**Data block**

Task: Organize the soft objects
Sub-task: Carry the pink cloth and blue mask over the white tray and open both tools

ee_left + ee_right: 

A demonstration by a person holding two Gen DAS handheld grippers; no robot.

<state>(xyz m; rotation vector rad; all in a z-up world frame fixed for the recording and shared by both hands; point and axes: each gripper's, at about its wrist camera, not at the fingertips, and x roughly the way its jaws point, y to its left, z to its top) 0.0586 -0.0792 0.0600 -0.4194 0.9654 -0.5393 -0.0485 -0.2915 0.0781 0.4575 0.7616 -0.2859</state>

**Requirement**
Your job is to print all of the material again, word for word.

**Completed task**
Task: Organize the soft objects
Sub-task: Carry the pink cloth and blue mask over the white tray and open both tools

ee_left + ee_right: 

A demonstration by a person holding two Gen DAS handheld grippers; no robot.

<state>(xyz m; rotation vector rad; all in a z-up world frame fixed for the recording and shared by both hands; point and axes: each gripper's, at about its wrist camera, not at the fingertips, and x roughly the way its jaws point, y to its left, z to its top) 0.0586 -0.0792 0.0600 -0.4194 0.9654 -0.5393 -0.0485 -0.2915 0.0781 0.4575 0.7616 -0.2859</state>

The exercise has been finished.